● BRIEF: Omit each picture as you copy the entries exactly.

Collection entries
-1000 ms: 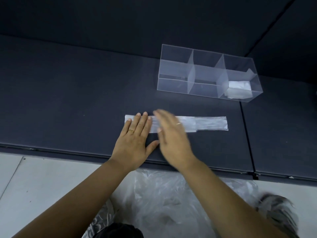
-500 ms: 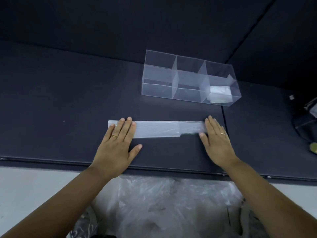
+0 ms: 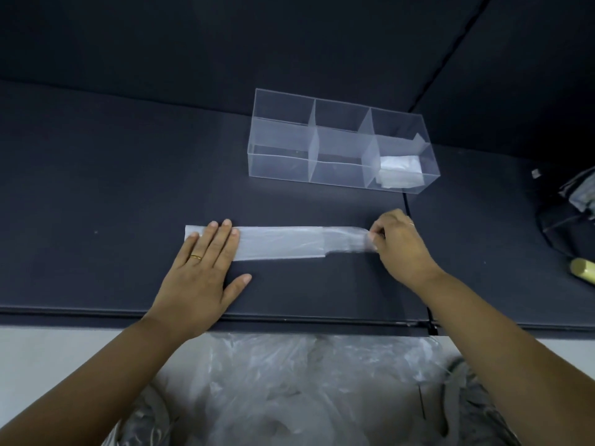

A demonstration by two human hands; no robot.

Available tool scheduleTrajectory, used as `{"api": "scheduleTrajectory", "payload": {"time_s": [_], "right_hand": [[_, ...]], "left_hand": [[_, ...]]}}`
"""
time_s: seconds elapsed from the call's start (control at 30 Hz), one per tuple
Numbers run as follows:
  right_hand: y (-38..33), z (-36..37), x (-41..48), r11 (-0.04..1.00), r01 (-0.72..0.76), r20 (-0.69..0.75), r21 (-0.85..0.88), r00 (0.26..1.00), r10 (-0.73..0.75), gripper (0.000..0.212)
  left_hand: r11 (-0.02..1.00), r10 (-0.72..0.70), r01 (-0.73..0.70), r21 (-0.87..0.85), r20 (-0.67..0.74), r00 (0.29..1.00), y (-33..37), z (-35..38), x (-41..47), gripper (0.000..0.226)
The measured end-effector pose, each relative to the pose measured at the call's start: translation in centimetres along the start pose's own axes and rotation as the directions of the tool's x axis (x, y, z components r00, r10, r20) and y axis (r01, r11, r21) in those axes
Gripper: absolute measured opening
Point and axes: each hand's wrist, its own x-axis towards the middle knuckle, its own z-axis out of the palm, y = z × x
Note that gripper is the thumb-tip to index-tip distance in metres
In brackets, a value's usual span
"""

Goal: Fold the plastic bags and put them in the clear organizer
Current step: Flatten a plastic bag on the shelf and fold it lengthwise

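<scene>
Fingers (image 3: 222, 236) of both hands are at work beyond a heap of loose plastic (image 3: 273, 387) at the bottom of the frame (taken to be bags awaiting folding). On the desk (image 3: 96, 188), mid-frame, a bag strip (image 3: 283, 241) lies flat, running left to right. The left hand (image 3: 199, 275) rests on its left end, fingers straight and together, pressing it down, thumb out on the desk. The right hand (image 3: 399, 249) has its fingers curled, pinching the strip's right end, which is slightly raised.

Further back, upper centre, stands the clear organizer (image 3: 280, 162), well apart from the strip. One folded bag (image 3: 401, 170) lies in its right-end near compartment.

Judgement: lengthwise folding looks complete, and the crosswise fold is in hand. The next move calls for carrying the pinched end leftward over the strip, edges aligned, while the left hand anchors the thin film, which will probably slip.
</scene>
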Motion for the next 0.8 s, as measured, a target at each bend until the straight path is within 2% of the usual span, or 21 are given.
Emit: {"api": "scheduleTrajectory", "payload": {"time_s": [0.07, 0.17, 0.23, 0.33, 0.43, 0.5, 0.57, 0.67, 0.73, 0.8], "right_hand": [[0.0, -1.1, -0.9, 0.973, -0.109, 0.100, 0.203, 0.991, 0.090, 0.012], [0.1, -2.4, -3.5, 0.772, -0.336, 0.312, 0.539, 0.931, 0.188, 0.010], [0.4, -2.8, -5.4, 0.652, -0.474, 0.435, 0.592, 0.869, 0.237, 0.009], [0.1, -3.6, -7.8, 0.525, -0.608, 0.577, 0.595, 0.778, 0.247, 0.024], [-1.9, -5.2, -9.5, 0.428, -0.623, 0.618, 0.655, 0.767, 0.172, 0.035], [-4.1, -6.1, -10.1, 0.379, -0.600, 0.621, 0.705, 0.780, 0.080, 0.043], [-6.4, -6.8, -10.4, 0.376, -0.556, 0.606, 0.741, 0.795, -0.018, 0.044], [-8.4, -7.4, -9.6, 0.390, -0.433, 0.491, 0.812, 0.869, -0.058, 0.046], [-8.3, -7.3, -8.4, 0.437, -0.324, 0.374, 0.839, 0.927, -0.032, 0.053], [-7.9, -6.5, -7.0, 0.498, -0.249, 0.357, 0.830, 0.925, -0.132, 0.057]], "left_hand": [[0.999, 0.042, -0.042, 0.011, 0.008, 0.999, -0.7, 0.0, 0.2, 0.079], [0.987, 0.155, -0.156, 0.025, 0.029, 0.987, -2.3, -0.1, 1.1, 0.079], [0.978, 0.209, -0.209, 0.003, 0.022, 0.978, -3.1, -0.6, 1.8, 0.080], [0.964, 0.253, -0.257, -0.064, -0.058, 0.966, -1.6, -1.8, 2.1, 0.082], [0.881, 0.361, -0.393, -0.265, -0.161, 0.918, 4.2, -2.4, 1.0, 0.085], [0.808, 0.358, -0.403, -0.429, -0.184, 0.915, 8.9, -2.8, -0.1, 0.088], [0.701, 0.223, -0.350, -0.621, -0.275, 0.935, 12.3, -3.5, -1.2, 0.075], [0.419, -0.049, -0.262, -0.870, -0.309, 0.950, 13.4, -5.3, -1.6, 0.035], [0.208, -0.145, -0.168, -0.963, -0.201, 0.969, 12.6, -6.1, -1.3, 0.024], [-0.013, -0.190, -0.030, -0.999, -0.027, 0.981, 11.3, -6.8, -0.8, 0.023]]}}
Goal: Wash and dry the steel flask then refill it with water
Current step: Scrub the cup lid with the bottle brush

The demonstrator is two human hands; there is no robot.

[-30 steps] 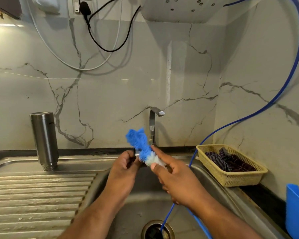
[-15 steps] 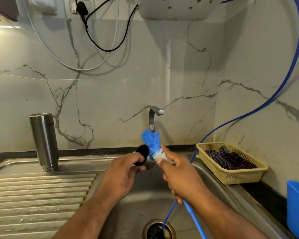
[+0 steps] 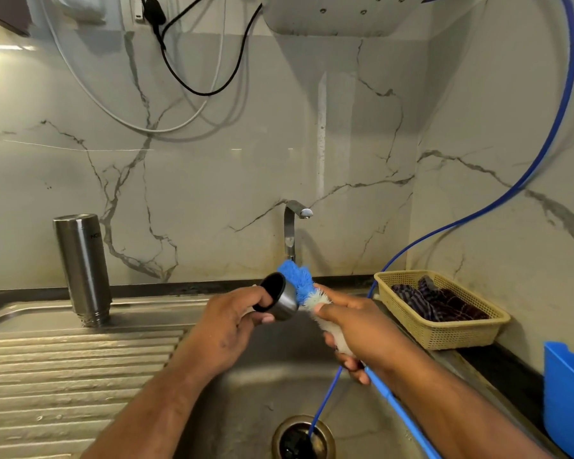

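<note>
The steel flask (image 3: 82, 268) stands upside down at the back of the ribbed drainboard, far left of my hands. Over the sink basin my left hand (image 3: 231, 323) holds the flask's steel cap (image 3: 278, 295), its dark inside facing up and left. My right hand (image 3: 358, 323) grips a bottle brush (image 3: 299, 280) with blue and white bristles and a blue handle. The blue bristle head rests against the right side of the cap.
The tap (image 3: 292, 226) rises behind my hands, with no water running. A blue hose (image 3: 471, 220) drops from the upper right into the drain (image 3: 303, 438). A yellow basket (image 3: 444, 329) holding a dark cloth sits right of the sink; a blue tub (image 3: 567, 392) stands at the right edge.
The cap has turned in my left hand so its dark opening shows. The brush head has dropped lower and shifted right, now against the cap's side.
</note>
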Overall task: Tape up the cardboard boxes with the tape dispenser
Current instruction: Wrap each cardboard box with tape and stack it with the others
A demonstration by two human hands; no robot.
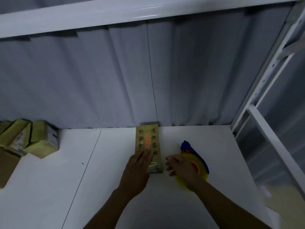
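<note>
Pressing box: left hand | right hand holds tape dispenser | Chinese print, blurred

The left hand covered the near left part of the cardboard box; the dark print on its top was too blurred to read; the right hand hid much of the tape dispenser, and its fingers were smeared, so its grip could not be told; the taped boxes ran out of view at the left edge; a pale patch at the lower right was too blurred to name.
</note>
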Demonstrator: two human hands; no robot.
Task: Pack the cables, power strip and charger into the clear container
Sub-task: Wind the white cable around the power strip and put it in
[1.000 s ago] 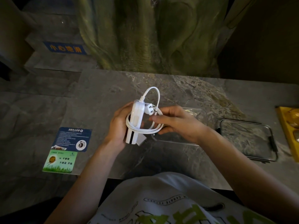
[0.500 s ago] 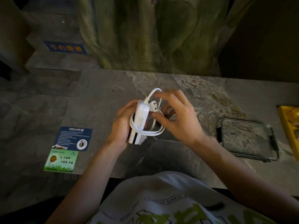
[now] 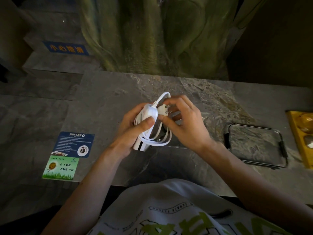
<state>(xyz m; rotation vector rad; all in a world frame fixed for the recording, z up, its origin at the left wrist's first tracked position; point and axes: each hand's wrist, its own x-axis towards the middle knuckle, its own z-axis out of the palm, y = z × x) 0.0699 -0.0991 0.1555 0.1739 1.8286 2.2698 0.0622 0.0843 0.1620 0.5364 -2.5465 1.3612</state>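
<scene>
I have the power strip point(image 3: 144, 131) gripped in my left hand point(image 3: 133, 131), fingers curled round its white body and the thumb pressed on its face, pinning the cord point(image 3: 157, 141) that loops around it. My right hand point(image 3: 183, 126) sits just beside the left, fingers partly closed, pinching the plug point(image 3: 163, 110) between thumb and fingertips with the prongs pointing away from the strip. Both hands hold the bundle above the tabletop point(image 3: 105, 106), not resting on it.

The clear container point(image 3: 209, 118) lies on the tabletop directly beyond and under my right hand, mostly hidden by it; I cannot tell what, if anything, is inside. Its lid point(image 3: 255, 145) lies off to the right of that hand, apart from the container.

My read is that the cord is wrapped and the plug end wants securing before the bundle goes in. The risk is that the loops look loose below my left thumb; if I ease that thumb while lowering the strip, the coil could spring open and hang over the container's rim, and the lid would not seat. The free loop above the plug could also snag on my fingers. The container's clear walls are hard to see in this dim light, so I might catch its edge.
</scene>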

● EXERCISE ANSWER:
-1000 ms: 
-500 ms: 
+0 ms: 

A demonstration by two human hands; no robot.

Available tool scheduleTrajectory, used as `{"api": "scheduleTrajectory", "payload": {"time_s": [_], "right_hand": [[_, ...]], "left_hand": [[_, ...]]}}`
"""
time_s: seconds elapsed from the call's start (control at 30 Hz), one per tuple
Numbers run as follows:
  right_hand: y (-38..33), z (-36..37), x (-41..48), r11 (-0.04..1.00), r01 (-0.72..0.76), r20 (-0.69..0.75), r21 (-0.85..0.88), r00 (0.26..1.00), r10 (-0.73..0.75), gripper (0.000..0.212)
  left_hand: r11 (-0.02..1.00), r10 (-0.72..0.70), r01 (-0.73..0.70), r21 (-0.87..0.85), r20 (-0.67..0.74), r00 (0.29..1.00), y (-33..37), z (-35..38), x (-41..47), gripper (0.000..0.226)
The measured end-effector pose, each relative to the pose measured at the call's start: translation in centimetres along the start pose's own axes and rotation as the directions of the tool's x axis (x, y, z components r00, r10, r20) and y axis (r01, r11, r21) in those axes
Gripper: absolute measured opening
Point and axes: each hand's wrist, its own x-axis towards the middle knuckle, its own z-axis out of the palm, y = z × x
Note that gripper is the thumb-tip to index-tip distance in metres
In brackets, a value's usual span
"""

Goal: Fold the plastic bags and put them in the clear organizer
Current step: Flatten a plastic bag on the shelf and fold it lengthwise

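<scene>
Fingers (image 3: 222, 236) of both hands are at work beyond a heap of loose plastic (image 3: 273, 387) at the bottom of the frame (taken to be bags awaiting folding). On the desk (image 3: 96, 188), mid-frame, a bag strip (image 3: 283, 241) lies flat, running left to right. The left hand (image 3: 199, 275) rests on its left end, fingers straight and together, pressing it down, thumb out on the desk. The right hand (image 3: 399, 249) has its fingers curled, pinching the strip's right end, which is slightly raised.

Further back, upper centre, stands the clear organizer (image 3: 280, 162), well apart from the strip. One folded bag (image 3: 401, 170) lies in its right-end near compartment.

Judgement: lengthwise folding looks complete, and the crosswise fold is in hand. The next move calls for carrying the pinched end leftward over the strip, edges aligned, while the left hand anchors the thin film, which will probably slip.
</scene>
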Motion for the next 0.8 s, as measured, a target at each bend until the straight path is within 2% of the usual span, or 21 are given.
Emit: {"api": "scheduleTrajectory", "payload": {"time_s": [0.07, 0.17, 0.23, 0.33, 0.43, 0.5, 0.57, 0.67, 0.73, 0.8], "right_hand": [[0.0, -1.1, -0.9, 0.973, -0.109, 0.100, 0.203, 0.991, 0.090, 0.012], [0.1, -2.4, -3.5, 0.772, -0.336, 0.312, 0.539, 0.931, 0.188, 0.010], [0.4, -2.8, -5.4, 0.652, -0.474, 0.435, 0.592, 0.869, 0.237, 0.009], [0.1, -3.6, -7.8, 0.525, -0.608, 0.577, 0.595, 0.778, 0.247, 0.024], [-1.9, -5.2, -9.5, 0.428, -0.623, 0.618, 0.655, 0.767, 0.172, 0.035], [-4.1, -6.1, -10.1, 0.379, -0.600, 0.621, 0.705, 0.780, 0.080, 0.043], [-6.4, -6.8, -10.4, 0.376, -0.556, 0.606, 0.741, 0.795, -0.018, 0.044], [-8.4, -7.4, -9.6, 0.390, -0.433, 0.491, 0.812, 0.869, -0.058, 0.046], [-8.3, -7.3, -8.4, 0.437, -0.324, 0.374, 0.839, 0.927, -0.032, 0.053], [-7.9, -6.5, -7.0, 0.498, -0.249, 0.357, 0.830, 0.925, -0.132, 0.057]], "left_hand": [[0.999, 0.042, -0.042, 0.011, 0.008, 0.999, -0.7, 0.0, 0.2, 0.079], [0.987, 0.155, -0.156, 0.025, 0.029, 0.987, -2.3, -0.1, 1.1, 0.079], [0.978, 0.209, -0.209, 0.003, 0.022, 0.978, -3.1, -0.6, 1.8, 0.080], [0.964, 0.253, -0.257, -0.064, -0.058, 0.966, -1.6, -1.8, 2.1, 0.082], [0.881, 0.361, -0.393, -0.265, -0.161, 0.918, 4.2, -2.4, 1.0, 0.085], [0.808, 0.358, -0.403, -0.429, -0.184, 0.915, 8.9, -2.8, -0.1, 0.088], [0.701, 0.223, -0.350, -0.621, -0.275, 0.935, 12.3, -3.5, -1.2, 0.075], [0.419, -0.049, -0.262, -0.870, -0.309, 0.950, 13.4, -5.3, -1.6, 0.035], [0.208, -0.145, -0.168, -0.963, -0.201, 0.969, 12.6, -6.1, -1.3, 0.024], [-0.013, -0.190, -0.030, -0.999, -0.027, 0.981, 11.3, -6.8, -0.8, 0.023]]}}
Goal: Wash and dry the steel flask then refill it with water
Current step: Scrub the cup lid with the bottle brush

The demonstrator is two human hands; there is no robot.

[-30 steps] 
[-15 steps] 
[+0 steps] 

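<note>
The steel flask (image 3: 82, 268) stands upside down at the back of the ribbed drainboard, far left of my hands. Over the sink basin my left hand (image 3: 231, 323) holds the flask's steel cap (image 3: 278, 295), its dark inside facing up and left. My right hand (image 3: 358, 323) grips a bottle brush (image 3: 299, 280) with blue and white bristles and a blue handle. The blue bristle head rests against the right side of the cap.
The tap (image 3: 292, 226) rises behind my hands, with no water running. A blue hose (image 3: 471, 220) drops from the upper right into the drain (image 3: 303, 438). A yellow basket (image 3: 444, 329) holding a dark cloth sits right of the sink; a blue tub (image 3: 567, 392) stands at the right edge.
The cap has turned in my left hand so its dark opening shows. The brush head has dropped lower and shifted right, now against the cap's side.
</note>
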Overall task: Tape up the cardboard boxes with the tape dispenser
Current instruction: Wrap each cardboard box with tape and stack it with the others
A demonstration by two human hands; no robot.
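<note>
Pressing box: left hand | right hand holds tape dispenser | Chinese print, blurred

The left hand covered the near left part of the cardboard box; the dark print on its top was too blurred to read; the right hand hid much of the tape dispenser, and its fingers were smeared, so its grip could not be told; the taped boxes ran out of view at the left edge; a pale patch at the lower right was too blurred to name.
</note>
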Demonstrator: two human hands; no robot.
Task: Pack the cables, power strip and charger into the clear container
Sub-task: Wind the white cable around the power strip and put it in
[1.000 s ago] 
[0.500 s ago] 
[now] 
<state>(xyz m; rotation vector rad; all in a world frame fixed for the recording, z up, its origin at the left wrist's first tracked position; point and axes: each hand's wrist, its own x-axis towards the middle knuckle, its own z-axis out of the palm, y = z × x) 0.0699 -0.0991 0.1555 0.1739 1.8286 2.2698 0.0622 0.0843 0.1620 0.5364 -2.5465 1.3612</state>
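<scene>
I have the power strip point(image 3: 144, 131) gripped in my left hand point(image 3: 133, 131), fingers curled round its white body and the thumb pressed on its face, pinning the cord point(image 3: 157, 141) that loops around it. My right hand point(image 3: 183, 126) sits just beside the left, fingers partly closed, pinching the plug point(image 3: 163, 110) between thumb and fingertips with the prongs pointing away from the strip. Both hands hold the bundle above the tabletop point(image 3: 105, 106), not resting on it.

The clear container point(image 3: 209, 118) lies on the tabletop directly beyond and under my right hand, mostly hidden by it; I cannot tell what, if anything, is inside. Its lid point(image 3: 255, 145) lies off to the right of that hand, apart from the container.

My read is that the cord is wrapped and the plug end wants securing before the bundle goes in. The risk is that the loops look loose below my left thumb; if I ease that thumb while lowering the strip, the coil could spring open and hang over the container's rim, and the lid would not seat. The free loop above the plug could also snag on my fingers. The container's clear walls are hard to see in this dim light, so I might catch its edge.
</scene>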

That completes the response.